The Blackest Night event itself served as a massive reflection on the nature of death, grief, mourning, absoultion, and nearly indestructable superzombies punching the crap out of highly destructable super people. What more can a guy like me ask for? It isn't much really.

The strange thing about the event is while it contained insane amounts of action it was also very slow paced at the same time. When I said eariler that it served as a meditation on death I meant it. So there would be times where fight scenes would be driven to a halt while once charecter confronts his dead parents/children/lovers and is forced to work through the associated guilt that comes along with it. I liked this. I liked how the whole event forced both the charecters and the reader to realize how terrible some of these deaths were. For a long time DC has been criticised as being Death Comics. They have a callous lack of respect for low level super heros and villians and they tend to die with disturbing frequency. The teen titans book for examle became an endless string of deaths and sadness for so long that people began leaving the book because it just simply wasn't any fun to read. Also the fact that it was the TEEN titans didn't help any.

The death thing was cool but I'll leave it alone for a bit. Right now I want to talk about the ressurections. In many ways those make dealing with death so much worse than if death was forever. Looking back over the string of ressurections starting with the Hawk people on down the line it is almost impossible to not maintain some sort of hope that dead loved one X who got her ass stuffed in a refrigerator won't walk back through the door someday with a smile and a crazy story. Charecerters who have been through the entire grieving process now suddenly find themselves living with the Flash again, everyone trying to imagine that it didn't happen and ultimatly failing. If there is anything more arbitrary than death in the real world it is the randomness of the resurecctions in the DC universe. When Supergirl was faced with someone or other in Black Lantern form she just assumed it was a run of the mill resurrection and something went wrong somewhere, something that could be fixed though that was the key.

Ultimatly the book represented the ultimate fears of the DC universe, not death so much but ressurection. At the end of the series after the white light brought back a whole butt ton of people, those who still had dead parents and lovers are forced to wonder why is it that they have been left out? Why did only some of the dead heros come back and not all of them? Still the DC Universe just got a serious population boost in terms of super powered folks running around. Now comes the question of are they going to learn from all of this and stop killing each other? I hope so.

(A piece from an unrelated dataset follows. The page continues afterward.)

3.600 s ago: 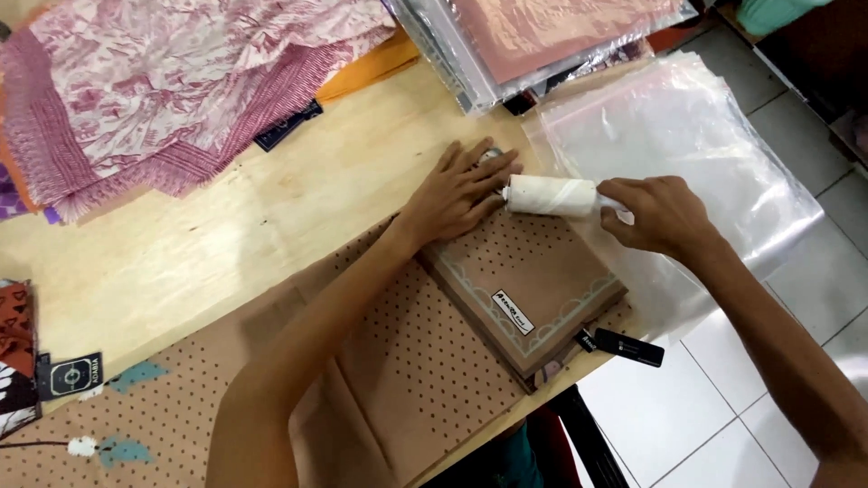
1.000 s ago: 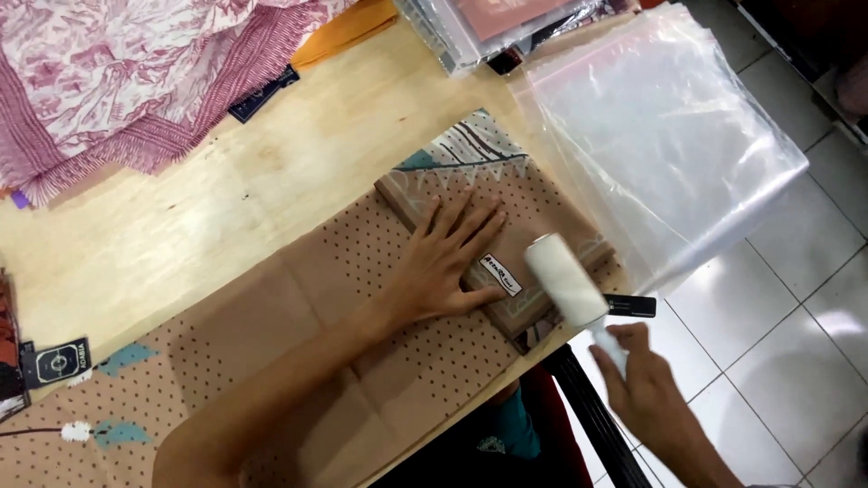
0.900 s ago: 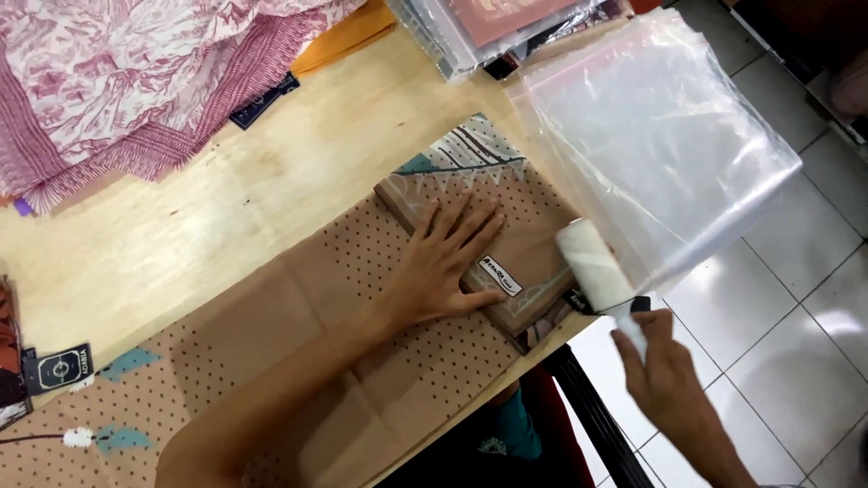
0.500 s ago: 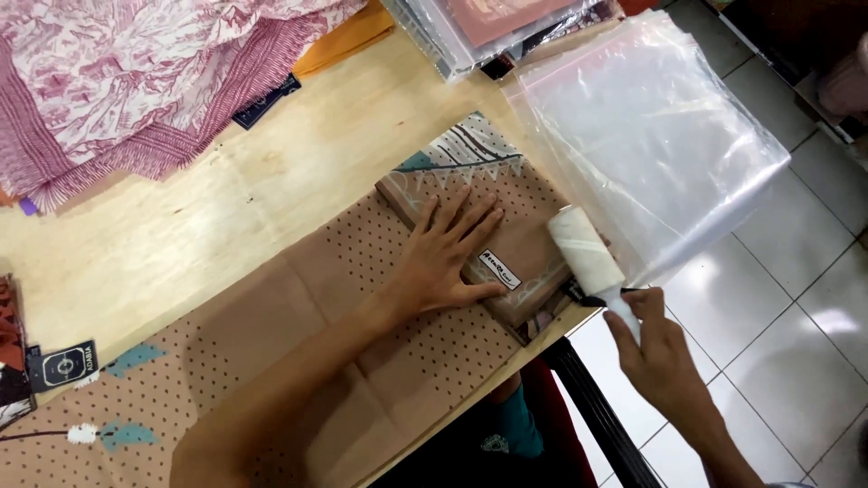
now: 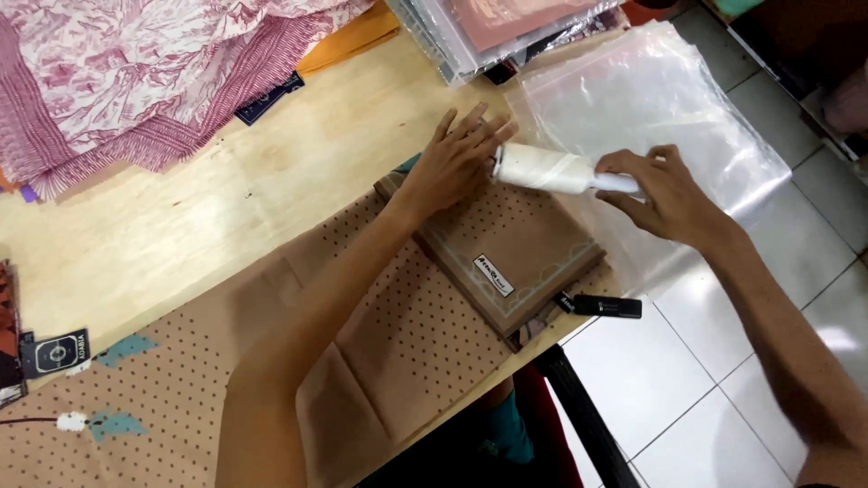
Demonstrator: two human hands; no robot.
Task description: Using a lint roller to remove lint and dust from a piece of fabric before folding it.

More and more often comics are starting to talk about the good old days where it was all sweetness and light. Hell in the punisher war zone (of all places) there was a love letter to silver age senibilities in the form of Stilt Man's Funeral a funeral that the punisher bombed marking the end of my interest in that writter's run on the book. The entirety of the Blackest Night was focused around dead people forcing the living to look back on how fucked up the last few years have been. There are others. However, can this cat be put back in the bag? Or will DC go back to funding underpreforming books with an endless parade of deaths and horrible tragedy? I hope not. I hope this marks a change in the company's line up. We will see though. December the Brightest Day trade comes out and I will be looking foward to it.